Research output: Contribution to journalArticlepeer-review

13 Scopus citations

Abstract

The development of Drosophila requires the function of the CREB-binding protein, dCBP. In flies, dCBP serves as a coactivator for the transcription factors Cubitus interruptus, Dorsal, and Mad, and as a cosuppressor of Drosophila T cell factor. Current models propose that CBP, through its intrinsic and associated histone acetyltransferase activities, affects transient chromatin changes that allow the preinitiation complex to access the promoter. In this report, we provide evidence that dCBP may regulate the formation of chromatin states through interactions with the modulo (mod) gene product, a protein that is thought to be involved in chromatin packaging.
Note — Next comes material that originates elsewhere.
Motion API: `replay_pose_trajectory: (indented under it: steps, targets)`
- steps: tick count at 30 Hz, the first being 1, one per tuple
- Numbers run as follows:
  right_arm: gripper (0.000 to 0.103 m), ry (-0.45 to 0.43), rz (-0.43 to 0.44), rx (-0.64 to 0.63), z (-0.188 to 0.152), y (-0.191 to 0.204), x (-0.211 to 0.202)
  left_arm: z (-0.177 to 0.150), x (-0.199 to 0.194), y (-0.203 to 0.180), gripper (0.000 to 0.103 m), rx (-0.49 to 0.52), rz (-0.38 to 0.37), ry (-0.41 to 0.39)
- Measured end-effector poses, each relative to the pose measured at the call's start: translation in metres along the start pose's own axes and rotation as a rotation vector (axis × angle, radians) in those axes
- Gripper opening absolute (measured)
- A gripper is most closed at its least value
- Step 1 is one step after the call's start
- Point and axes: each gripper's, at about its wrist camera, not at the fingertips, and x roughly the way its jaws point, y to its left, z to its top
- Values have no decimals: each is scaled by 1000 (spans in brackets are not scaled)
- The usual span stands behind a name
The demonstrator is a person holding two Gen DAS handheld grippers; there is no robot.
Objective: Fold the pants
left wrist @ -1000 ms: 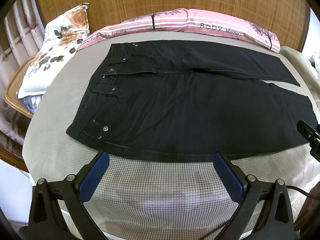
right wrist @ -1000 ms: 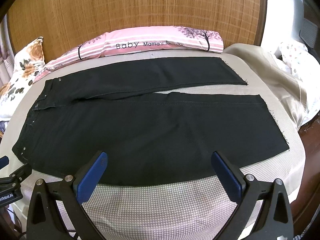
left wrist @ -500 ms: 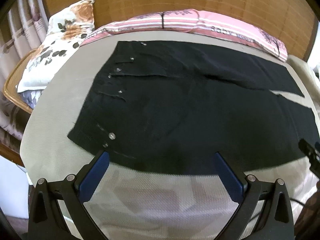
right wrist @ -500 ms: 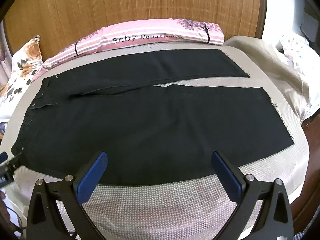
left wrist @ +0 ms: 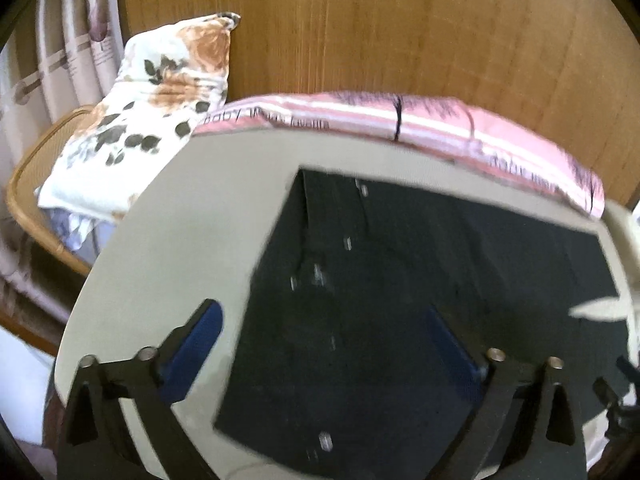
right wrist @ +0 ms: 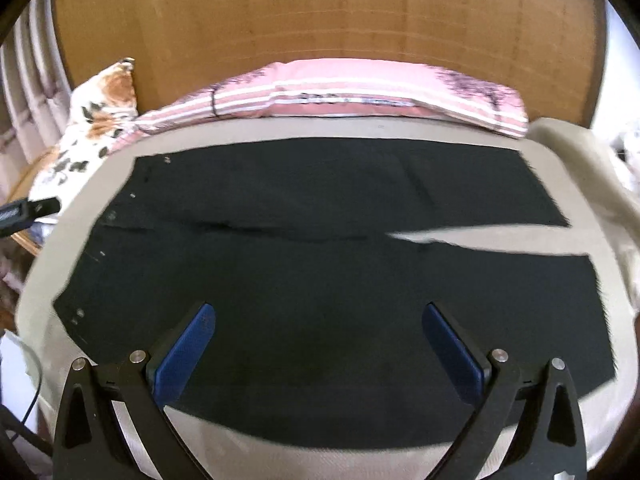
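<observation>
Woven bamboo headboard (right wrist: 320,20) at the back, pleated curtain (left wrist: 60,60) off to the left, and in front a bed (right wrist: 520,436) under a pale, finely checked cover. Along the headboard, a long pink striped pillow (right wrist: 360,92) with printed trees and lettering; at its left end, a white floral pillow (left wrist: 152,108) leaning over a rattan chair edge (left wrist: 24,200).

Black pants (right wrist: 320,280) spread flat on the bed, lengthwise across it — waistband with its metal rivets to the left, frayed leg hems to the right. Legs side by side, parted near the hems by a thin wedge of bed cover (right wrist: 500,240). Not yet folded.

Left gripper (left wrist: 320,328) low over the waistband end, blurred by motion, jaws just narrowed a little yet wide apart; left blue pad (left wrist: 196,344) over bare bed cover, the right pad above the black cloth, nothing pinched between them.

Right gripper (right wrist: 318,328) above the near leg, about midway along — jaws spread wide, both blue pads (right wrist: 184,352) clear of each other with only flat fabric showing below, no cloth gripped. Whether either gripper's fingertips touch the fabric: impossible to tell.

Part of the left gripper's black body visible at the left edge of the right wrist view, beyond the waistband.
</observation>
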Motion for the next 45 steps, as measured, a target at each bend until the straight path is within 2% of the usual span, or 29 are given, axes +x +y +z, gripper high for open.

We demonstrate that dCBP and Modulo bind in vitro and in vivo, that mutations in mod enhance the embryonic phenotype of a dCBP mutation, and that dCBP mutations enhance the melanotic tumor phenotype characteristic of mod homozygous mutants. These results imply that, in addition to its histone acetyltransferase activity, dCBP may affect higher-order chromatin structure.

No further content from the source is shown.